27 üyeli AB için yolun sonu göründü

Avrupa Birliği'nde (AB) sıkı bütçe disiplinini sağlamak ve Euro krizinden çıkmak için Almanya Başbakanı Angela Merkel ve Fransa Başbakanı Nicolas Sarkozy'nin sunduğu 'Mali Sözleşme'nin İngiltere'den onay çıkmadan kabul edilmesi 27 üyeli AB'ye son veren süreci başlattı.

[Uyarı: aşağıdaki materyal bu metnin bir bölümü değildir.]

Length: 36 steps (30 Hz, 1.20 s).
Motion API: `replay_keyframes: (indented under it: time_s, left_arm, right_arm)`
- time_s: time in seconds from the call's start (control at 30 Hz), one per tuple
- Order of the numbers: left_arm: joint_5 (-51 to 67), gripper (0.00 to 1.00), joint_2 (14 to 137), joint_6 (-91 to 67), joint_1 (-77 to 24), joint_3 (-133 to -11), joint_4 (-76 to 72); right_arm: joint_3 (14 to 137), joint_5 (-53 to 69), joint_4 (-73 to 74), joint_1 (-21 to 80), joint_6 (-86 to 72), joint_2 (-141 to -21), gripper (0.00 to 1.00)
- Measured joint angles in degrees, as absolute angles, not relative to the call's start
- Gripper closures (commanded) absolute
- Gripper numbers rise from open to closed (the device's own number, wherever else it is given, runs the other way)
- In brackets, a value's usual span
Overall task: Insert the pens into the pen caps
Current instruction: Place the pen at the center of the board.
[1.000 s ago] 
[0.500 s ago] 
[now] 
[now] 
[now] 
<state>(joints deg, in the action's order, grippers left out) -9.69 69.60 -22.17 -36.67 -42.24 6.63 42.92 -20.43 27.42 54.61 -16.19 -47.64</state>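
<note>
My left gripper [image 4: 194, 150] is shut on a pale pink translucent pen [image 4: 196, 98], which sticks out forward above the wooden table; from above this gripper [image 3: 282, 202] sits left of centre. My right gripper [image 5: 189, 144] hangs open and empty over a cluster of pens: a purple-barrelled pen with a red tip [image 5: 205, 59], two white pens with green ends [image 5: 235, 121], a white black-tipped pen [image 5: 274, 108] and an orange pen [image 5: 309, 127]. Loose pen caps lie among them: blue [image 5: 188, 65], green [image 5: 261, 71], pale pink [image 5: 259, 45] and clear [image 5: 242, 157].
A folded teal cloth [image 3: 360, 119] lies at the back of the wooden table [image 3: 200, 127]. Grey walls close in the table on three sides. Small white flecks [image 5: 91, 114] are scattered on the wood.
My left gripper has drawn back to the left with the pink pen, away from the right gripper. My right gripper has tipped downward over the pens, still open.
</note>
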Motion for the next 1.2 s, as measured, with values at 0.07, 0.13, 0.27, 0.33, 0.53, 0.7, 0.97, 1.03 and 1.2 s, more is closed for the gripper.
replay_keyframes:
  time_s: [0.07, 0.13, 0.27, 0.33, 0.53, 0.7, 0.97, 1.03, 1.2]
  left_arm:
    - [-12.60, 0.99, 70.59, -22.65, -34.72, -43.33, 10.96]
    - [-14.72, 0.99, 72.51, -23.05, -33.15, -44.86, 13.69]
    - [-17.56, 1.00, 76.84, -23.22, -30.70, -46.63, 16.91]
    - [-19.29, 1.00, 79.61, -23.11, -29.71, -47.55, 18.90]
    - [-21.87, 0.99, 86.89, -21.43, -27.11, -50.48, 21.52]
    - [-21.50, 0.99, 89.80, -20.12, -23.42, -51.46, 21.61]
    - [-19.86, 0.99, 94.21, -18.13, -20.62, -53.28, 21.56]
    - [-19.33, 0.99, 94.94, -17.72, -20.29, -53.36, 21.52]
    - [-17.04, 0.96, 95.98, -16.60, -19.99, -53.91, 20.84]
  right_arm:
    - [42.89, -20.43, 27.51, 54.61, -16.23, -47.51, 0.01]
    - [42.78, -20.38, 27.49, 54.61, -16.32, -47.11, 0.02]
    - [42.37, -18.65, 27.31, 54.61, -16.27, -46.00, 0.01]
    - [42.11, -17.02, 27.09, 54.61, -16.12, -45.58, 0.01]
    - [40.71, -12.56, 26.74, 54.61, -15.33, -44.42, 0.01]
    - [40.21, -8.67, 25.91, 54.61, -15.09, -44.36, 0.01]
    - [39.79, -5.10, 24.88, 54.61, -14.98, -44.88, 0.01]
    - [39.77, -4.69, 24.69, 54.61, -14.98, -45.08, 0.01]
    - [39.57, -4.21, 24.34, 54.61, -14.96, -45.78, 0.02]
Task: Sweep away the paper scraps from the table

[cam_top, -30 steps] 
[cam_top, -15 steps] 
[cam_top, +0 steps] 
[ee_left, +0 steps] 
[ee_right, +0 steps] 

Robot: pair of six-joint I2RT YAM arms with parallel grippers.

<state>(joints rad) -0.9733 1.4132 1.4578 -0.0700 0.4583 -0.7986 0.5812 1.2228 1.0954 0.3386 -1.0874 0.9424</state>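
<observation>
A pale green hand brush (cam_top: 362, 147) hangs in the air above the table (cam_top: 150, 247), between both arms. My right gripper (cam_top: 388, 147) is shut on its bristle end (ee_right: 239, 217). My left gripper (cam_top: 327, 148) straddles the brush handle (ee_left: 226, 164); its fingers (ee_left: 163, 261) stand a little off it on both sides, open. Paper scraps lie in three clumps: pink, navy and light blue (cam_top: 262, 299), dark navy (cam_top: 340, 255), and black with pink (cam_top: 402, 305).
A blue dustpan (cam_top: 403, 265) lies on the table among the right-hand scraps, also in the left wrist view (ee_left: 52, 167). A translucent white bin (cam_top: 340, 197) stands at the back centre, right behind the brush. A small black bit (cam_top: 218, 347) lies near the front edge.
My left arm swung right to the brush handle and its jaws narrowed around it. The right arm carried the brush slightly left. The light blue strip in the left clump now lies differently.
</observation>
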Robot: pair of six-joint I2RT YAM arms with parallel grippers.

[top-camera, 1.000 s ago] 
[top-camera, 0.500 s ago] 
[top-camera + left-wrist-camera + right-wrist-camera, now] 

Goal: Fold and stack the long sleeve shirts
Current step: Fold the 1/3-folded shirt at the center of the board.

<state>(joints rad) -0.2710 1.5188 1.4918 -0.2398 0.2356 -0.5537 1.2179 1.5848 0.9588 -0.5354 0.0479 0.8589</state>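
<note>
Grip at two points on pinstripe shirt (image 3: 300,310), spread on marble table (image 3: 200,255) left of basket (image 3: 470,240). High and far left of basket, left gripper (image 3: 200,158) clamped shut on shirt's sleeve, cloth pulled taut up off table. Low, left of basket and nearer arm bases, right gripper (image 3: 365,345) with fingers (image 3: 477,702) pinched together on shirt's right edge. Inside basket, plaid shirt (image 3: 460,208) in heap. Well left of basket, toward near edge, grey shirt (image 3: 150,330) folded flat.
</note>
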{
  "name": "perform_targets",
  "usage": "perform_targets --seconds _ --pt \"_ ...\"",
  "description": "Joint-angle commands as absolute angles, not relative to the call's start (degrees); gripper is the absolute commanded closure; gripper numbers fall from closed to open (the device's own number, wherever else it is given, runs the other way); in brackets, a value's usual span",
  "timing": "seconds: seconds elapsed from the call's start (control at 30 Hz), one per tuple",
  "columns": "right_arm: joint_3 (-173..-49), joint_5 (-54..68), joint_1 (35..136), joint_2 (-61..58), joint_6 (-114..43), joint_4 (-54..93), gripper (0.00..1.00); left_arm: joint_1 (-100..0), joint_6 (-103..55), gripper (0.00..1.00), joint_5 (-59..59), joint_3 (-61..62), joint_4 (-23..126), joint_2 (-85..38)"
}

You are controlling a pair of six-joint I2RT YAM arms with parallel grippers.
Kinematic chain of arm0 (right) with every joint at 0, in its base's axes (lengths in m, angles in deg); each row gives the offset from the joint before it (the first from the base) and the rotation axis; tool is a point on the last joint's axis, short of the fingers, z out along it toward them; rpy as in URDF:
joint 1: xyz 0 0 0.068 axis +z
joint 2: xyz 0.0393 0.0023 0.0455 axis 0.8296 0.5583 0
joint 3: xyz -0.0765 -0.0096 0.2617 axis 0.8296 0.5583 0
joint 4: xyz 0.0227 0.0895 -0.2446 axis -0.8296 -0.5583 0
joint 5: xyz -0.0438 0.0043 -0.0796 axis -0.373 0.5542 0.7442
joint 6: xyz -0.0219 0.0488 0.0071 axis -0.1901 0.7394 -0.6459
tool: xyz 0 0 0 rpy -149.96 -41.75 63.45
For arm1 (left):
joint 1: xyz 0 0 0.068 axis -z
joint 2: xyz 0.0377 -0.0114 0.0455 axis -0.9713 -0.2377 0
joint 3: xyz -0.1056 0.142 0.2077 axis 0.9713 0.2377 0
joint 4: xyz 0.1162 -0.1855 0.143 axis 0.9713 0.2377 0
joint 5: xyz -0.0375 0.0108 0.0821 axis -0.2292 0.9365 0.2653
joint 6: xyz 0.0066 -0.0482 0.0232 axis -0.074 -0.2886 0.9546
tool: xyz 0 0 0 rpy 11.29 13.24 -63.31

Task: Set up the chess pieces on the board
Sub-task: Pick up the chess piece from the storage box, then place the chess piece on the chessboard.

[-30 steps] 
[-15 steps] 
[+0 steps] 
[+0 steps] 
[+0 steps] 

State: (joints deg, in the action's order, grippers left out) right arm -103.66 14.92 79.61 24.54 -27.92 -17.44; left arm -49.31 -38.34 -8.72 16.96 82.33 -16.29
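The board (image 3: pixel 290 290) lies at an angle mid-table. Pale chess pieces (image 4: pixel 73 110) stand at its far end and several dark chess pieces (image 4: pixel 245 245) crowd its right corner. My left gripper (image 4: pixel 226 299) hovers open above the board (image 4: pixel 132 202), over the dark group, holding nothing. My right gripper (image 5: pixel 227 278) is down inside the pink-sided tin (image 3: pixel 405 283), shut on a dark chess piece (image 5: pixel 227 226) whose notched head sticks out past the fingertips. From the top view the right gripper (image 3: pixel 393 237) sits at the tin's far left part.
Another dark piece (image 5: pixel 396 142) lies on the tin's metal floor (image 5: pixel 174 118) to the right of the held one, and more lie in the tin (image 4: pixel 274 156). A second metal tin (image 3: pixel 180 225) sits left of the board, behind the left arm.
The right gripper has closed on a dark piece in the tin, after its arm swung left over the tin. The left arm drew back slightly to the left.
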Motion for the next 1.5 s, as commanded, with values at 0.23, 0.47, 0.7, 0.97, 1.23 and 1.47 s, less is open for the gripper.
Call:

27 üyeli AB için yolun sonu göründü
AVRUPA Birliği (AB) Euro Bölgesi’ni korumak için mali birlik oluşturma konusunda bölünürken, Almanya ve Fransa liderliğindeki ülkelerin büyük bölümü ayrı bir anlaşmayla yola devam kararı aldı. AB’ye üye 27 ülkenin liderlerinden 25’i Euro Bölgesi’ni korumak için katı bütçe kurallarıyla daha sıkı birlik oluşturma konusunda anlaştı. Ancak İngiltere kendisi için istediği imtiyazları elde etmede başarılı olamayınca AB anlaşmasında önerilen değişiklikleri kabul edemeyeceğini açıkladı. Böylece, Euro Bölgesi üyesi olmayan 10 AB üyesi ülkeden sadece İngiltere yeni anlaşma yapılması sürecinin dışında kalmış oldu. Taslak metinde, “Bulgaristan, Çek Cumhuriyeti, Danimarka, Macaristan, Letonya, Litvanya, Polonya, Romanya, İrlanda ve İsveç’in hükümet ya da devlet başkanlarının parlamentolarına danıştıktan sonra bu süreçte yer alma olasılığının sinyalini verdiği” belirtildi.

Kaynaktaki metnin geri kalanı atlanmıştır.